All lines from the line containing "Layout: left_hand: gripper" up to and including the last line of the listing below should be echoed exactly; no other lines belong in the response.

————

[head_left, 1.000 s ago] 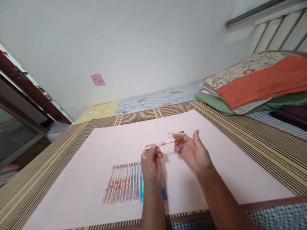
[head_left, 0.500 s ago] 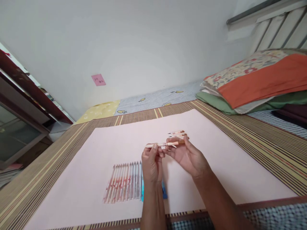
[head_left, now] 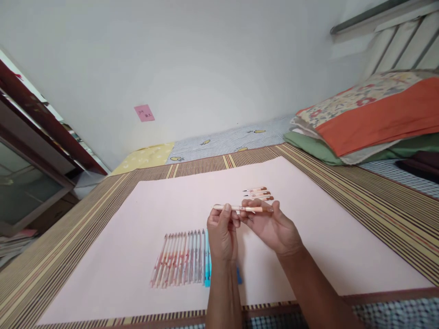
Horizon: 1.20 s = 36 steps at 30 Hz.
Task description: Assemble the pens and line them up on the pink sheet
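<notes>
A slim pen (head_left: 255,209) with a white barrel and an orange-brown right end lies level between my hands, above the pink sheet (head_left: 137,214). My left hand (head_left: 223,233) pinches its white left part between thumb and fingers. At the orange end, my right hand (head_left: 274,228) holds it with the fingertips along the barrel and the thumb by the tip. Just behind the right fingers, several similar pens (head_left: 254,189) with brown ends lie stacked in a short column. A row of several pale pens (head_left: 176,260) lies left of my left wrist, with blue pens (head_left: 207,262) partly hidden behind the forearm.
The sheet lies on a striped mat (head_left: 103,201) over a bed. Folded bedding and an orange-edged pillow (head_left: 380,123) are piled at the right. A white wall (head_left: 219,68) with a pink note (head_left: 144,113) rises behind. A dark-framed cabinet (head_left: 27,160) stands left.
The view has shifted slightly, so things sit a little further right. My right fingers have moved along the pen, showing more of its orange end, and the stacked pens are less covered.
</notes>
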Available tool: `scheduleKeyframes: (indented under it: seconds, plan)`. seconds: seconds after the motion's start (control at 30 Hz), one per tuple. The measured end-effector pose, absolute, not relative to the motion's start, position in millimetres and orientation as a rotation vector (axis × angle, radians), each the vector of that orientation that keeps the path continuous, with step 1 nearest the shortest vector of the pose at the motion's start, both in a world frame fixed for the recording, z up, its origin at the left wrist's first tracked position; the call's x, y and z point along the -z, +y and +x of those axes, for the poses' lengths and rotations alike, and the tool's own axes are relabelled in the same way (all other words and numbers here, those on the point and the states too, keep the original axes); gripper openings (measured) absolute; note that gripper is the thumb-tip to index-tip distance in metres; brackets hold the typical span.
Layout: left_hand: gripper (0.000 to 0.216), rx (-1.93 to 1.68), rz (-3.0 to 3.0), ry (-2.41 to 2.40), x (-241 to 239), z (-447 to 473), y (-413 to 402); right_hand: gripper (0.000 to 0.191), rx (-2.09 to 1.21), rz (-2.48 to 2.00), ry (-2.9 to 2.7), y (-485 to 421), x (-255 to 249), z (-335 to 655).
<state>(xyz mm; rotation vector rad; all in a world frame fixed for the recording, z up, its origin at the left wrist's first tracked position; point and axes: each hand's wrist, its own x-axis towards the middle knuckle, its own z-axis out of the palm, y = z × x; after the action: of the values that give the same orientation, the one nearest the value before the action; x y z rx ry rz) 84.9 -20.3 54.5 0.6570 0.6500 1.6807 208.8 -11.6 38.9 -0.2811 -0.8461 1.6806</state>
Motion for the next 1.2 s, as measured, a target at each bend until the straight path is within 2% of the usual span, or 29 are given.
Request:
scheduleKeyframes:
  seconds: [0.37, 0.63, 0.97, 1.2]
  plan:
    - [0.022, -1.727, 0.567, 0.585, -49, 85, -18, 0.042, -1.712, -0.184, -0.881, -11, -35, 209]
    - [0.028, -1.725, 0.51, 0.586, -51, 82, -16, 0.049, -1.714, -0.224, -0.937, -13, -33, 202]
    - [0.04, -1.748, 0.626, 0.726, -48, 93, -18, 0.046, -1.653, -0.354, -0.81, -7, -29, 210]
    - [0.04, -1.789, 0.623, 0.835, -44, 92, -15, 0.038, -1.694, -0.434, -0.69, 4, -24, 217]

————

Solution for this task:
Layout: left_hand: gripper (0.000 to 0.216), rx (-1.93 to 1.68), rz (-3.0 to 3.0), ry (-2.41 to 2.40), x (-241 to 239), z (-447 to 473), y (-413 to 402); right_hand: gripper (0.000 to 0.191), rx (-2.09 to 1.21), rz (-2.48 to 2.00), ry (-2.9 to 2.7), y (-485 to 421), x (-255 to 249), z (-335 to 655).
<state>(xyz mm; rotation vector rad; all in a world frame fixed for the recording, z up, its origin at the left wrist's first tracked position; point and axes: each hand's wrist, its own x-axis towards the middle knuckle, its own z-axis out of the palm, y = z × x; after the action: of the values that give the same orientation, the one nearest the value before the action; x y z rx ry rz) 84.9 -20.3 54.5 0.6570 0.6500 1.6807 208.8 -11.6 38.9 -0.2811 -0.8461 1.6806</state>
Motion for the next 1.2 s, as measured, a target at each bend until the straight path is within 2% of the usual span, or 29 are given.
Request:
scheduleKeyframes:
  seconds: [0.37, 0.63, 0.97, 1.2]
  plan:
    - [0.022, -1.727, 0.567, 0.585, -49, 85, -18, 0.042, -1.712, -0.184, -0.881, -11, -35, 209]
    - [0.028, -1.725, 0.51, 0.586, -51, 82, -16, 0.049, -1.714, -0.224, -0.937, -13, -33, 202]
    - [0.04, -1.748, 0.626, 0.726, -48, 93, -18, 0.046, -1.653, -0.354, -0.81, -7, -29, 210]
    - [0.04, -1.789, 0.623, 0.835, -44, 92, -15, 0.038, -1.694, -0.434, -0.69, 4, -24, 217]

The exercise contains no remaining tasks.